Haredi neighborhood: Monday’s decision by the Jerusalem District Planning Committee to halt the project pending an environmental survey comes following a warning last week from Secretary of State Tony Blinken, who asked Israeli Prime Minister Naftali Bennett in a phone call to “refrain from unilateral steps that exacerbate tensions and undercut efforts to advance a negotiated two-state solution, including settlement activity.” It also comes after Israeli officials reportedly notified the White House that the plan would not move ahead. Yet, somehow, representatives from a range of government ministries spent several hours on Monday hearing the specific details of an already drafted plan, which aims to build multiple 12-story apartment blocks for the city’s burgeoning Haredi community, redesign the entire public transport system in Northeastern Jerusalem and turn the airport’s former terminal building into a boutique hotel.

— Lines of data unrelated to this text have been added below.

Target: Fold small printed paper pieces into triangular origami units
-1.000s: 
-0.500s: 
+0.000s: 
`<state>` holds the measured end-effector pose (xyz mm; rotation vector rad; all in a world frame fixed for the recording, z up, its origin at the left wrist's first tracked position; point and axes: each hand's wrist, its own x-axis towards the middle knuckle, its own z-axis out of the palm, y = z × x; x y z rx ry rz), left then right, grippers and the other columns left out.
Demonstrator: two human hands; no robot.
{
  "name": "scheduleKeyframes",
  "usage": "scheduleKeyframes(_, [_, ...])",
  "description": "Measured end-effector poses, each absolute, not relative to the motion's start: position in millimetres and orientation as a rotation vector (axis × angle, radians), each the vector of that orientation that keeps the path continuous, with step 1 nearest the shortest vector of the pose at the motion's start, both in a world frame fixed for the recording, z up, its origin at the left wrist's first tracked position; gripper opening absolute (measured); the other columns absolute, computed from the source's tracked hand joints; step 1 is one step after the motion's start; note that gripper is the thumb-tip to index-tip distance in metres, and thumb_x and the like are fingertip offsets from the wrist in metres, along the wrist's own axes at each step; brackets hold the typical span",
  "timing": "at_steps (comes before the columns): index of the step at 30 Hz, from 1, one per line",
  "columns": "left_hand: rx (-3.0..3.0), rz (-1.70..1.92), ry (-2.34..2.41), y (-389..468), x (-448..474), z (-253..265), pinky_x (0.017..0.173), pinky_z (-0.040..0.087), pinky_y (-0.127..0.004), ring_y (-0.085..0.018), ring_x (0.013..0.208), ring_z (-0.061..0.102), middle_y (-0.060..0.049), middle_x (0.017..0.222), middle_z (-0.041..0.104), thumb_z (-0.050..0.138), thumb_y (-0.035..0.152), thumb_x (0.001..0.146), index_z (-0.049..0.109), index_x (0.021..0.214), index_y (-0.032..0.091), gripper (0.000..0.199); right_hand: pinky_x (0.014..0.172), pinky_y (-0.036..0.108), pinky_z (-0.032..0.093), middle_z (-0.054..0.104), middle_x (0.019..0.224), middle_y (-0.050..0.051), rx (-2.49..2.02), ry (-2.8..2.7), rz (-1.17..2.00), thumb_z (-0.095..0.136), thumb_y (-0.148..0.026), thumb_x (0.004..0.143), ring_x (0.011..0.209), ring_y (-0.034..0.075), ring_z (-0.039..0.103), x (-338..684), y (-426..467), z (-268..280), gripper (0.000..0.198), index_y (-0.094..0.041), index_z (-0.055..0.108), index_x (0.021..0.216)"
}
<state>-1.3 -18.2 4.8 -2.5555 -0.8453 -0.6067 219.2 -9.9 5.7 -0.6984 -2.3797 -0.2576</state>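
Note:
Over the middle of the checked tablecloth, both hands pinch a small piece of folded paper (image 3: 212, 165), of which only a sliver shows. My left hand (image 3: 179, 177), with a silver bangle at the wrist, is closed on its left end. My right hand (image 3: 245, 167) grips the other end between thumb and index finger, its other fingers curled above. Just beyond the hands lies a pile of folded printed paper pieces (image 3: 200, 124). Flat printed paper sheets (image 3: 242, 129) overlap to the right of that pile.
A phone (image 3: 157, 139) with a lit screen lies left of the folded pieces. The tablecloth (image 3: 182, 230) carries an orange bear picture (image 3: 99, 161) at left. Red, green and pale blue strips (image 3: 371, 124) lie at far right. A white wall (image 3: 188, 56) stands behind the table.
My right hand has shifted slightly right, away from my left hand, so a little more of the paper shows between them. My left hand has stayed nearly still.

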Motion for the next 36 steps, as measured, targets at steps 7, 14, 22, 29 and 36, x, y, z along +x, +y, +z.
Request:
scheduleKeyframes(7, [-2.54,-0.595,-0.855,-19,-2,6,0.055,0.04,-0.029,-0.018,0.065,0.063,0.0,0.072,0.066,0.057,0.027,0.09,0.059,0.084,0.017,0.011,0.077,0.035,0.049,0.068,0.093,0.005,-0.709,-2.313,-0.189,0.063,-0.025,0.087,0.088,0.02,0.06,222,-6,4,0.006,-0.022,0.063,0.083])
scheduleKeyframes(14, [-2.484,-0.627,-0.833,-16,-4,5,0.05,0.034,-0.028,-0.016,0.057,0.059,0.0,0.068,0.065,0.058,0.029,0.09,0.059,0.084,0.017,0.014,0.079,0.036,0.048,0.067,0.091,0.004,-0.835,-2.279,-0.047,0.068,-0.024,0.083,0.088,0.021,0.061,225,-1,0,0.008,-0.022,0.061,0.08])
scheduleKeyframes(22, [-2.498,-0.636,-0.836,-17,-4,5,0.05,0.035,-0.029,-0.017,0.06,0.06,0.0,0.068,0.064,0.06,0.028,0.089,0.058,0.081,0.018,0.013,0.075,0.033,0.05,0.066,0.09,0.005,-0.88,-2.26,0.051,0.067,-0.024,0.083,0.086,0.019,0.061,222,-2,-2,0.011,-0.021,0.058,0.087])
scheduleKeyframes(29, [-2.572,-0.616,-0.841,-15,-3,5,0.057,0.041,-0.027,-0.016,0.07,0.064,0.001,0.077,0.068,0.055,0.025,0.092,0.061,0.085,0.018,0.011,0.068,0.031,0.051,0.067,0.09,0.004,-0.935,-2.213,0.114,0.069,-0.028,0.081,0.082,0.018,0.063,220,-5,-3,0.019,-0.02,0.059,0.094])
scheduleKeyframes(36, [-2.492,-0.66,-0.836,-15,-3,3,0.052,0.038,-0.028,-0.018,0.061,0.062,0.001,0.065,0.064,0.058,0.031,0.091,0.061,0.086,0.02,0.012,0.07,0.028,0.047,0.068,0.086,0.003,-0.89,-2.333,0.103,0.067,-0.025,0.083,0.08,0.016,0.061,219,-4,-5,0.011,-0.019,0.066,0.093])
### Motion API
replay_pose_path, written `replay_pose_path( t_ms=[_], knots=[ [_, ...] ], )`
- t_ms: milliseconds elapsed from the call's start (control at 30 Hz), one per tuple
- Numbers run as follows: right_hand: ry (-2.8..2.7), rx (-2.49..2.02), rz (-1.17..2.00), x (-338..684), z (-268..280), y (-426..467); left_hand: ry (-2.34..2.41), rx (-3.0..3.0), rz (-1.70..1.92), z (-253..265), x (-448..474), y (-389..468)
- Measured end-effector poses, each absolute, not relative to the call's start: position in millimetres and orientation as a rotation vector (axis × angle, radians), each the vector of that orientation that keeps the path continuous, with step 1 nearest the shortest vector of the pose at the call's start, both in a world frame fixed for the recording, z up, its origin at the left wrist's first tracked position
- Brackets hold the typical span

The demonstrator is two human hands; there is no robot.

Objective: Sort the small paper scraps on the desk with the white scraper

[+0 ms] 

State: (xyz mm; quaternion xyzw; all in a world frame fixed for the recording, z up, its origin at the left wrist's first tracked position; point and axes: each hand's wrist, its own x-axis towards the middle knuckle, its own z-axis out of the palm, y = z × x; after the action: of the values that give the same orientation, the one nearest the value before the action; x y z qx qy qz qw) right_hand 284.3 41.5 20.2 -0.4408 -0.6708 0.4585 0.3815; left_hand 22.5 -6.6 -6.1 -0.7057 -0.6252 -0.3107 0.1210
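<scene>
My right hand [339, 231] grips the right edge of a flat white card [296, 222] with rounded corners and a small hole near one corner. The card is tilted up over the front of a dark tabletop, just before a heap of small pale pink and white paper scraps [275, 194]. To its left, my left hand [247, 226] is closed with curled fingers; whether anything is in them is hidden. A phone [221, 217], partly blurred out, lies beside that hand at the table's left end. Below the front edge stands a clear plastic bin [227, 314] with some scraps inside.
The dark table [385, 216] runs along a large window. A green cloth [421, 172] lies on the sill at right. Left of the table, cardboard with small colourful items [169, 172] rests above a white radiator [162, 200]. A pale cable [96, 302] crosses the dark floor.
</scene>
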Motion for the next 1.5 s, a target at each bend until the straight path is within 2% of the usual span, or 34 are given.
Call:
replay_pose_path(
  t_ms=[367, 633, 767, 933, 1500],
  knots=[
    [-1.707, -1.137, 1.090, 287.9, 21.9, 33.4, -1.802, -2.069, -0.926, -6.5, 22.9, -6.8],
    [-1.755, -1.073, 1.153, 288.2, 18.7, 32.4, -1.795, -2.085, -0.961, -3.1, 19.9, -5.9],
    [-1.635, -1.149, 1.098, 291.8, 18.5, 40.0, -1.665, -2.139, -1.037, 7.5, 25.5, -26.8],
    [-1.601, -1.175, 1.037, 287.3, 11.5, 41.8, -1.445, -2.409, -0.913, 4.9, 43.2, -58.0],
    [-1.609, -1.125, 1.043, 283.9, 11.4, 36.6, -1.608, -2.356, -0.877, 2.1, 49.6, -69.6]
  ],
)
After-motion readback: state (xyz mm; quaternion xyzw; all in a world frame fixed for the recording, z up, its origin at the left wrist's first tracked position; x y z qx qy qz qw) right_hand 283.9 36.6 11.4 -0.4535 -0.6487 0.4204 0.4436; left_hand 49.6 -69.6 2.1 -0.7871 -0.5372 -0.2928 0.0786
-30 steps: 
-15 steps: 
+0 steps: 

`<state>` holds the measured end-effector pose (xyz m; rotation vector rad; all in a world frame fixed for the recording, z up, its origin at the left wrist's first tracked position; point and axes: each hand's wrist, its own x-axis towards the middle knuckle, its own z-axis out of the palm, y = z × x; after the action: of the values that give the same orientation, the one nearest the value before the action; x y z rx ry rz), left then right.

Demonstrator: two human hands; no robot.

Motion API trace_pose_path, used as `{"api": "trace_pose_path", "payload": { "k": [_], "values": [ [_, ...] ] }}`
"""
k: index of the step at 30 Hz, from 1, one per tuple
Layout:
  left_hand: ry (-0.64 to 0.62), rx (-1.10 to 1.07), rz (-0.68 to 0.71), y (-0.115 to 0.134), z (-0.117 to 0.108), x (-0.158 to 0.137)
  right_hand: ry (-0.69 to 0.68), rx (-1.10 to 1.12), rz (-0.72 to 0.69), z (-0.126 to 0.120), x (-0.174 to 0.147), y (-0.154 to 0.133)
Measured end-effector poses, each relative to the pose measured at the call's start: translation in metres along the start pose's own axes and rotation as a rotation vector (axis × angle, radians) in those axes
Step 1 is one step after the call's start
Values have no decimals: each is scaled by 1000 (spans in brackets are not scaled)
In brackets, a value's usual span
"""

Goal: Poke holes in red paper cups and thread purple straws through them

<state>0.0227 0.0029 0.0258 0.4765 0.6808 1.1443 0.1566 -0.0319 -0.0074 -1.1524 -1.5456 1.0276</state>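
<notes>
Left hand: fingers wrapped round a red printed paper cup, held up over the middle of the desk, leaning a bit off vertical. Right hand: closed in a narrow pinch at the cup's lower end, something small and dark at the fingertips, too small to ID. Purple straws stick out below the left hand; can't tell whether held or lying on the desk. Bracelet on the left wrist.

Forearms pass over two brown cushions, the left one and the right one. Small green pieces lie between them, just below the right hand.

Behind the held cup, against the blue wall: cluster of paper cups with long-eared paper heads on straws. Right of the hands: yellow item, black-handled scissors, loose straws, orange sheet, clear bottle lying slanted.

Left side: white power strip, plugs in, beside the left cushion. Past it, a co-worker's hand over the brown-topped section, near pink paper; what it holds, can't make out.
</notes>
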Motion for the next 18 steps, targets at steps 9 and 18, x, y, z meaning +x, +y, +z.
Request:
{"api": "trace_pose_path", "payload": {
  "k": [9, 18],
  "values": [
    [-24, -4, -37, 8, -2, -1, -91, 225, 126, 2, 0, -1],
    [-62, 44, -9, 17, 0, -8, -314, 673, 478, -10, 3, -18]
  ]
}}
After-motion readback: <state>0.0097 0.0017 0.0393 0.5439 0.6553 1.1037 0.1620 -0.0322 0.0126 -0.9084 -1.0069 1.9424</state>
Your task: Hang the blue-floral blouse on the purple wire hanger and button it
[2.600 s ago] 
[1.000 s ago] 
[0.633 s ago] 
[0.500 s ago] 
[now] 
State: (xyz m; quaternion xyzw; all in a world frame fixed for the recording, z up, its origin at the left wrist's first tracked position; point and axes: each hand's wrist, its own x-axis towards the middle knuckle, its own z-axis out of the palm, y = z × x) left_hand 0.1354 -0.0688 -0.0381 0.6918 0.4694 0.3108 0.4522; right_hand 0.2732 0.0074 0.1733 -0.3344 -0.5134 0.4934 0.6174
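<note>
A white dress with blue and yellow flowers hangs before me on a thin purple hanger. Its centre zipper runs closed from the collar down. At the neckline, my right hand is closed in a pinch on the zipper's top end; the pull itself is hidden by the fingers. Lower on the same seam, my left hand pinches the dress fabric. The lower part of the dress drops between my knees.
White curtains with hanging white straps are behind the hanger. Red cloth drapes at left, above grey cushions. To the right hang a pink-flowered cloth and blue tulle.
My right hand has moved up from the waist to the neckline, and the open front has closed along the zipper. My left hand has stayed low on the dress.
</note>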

Coalition politics: Jerusalem officials, such as Deputy Mayor Fleur Hassan-Nachum, say the plan is crucial for a rapidly growing city of nearly a million residents. “We need more neighborhoods for young people to be able to buy and stay in the capital,” she told JI. But analysts and activists say the reasoning goes beyond the housing crisis, sitting at the core of a broad and fragile coalition which, after only six months in power, is doing everything it can to stay together, and is part of Israel’s complex political game. When the coalition was formed last June, agreements eked out between eight parties with wildly opposing political ideologies purposely refrained from addressing the thornier issues such as settlement building. Instead, the focus was on ensuring former Prime Minister Benjamin Netanyahu would not return to power.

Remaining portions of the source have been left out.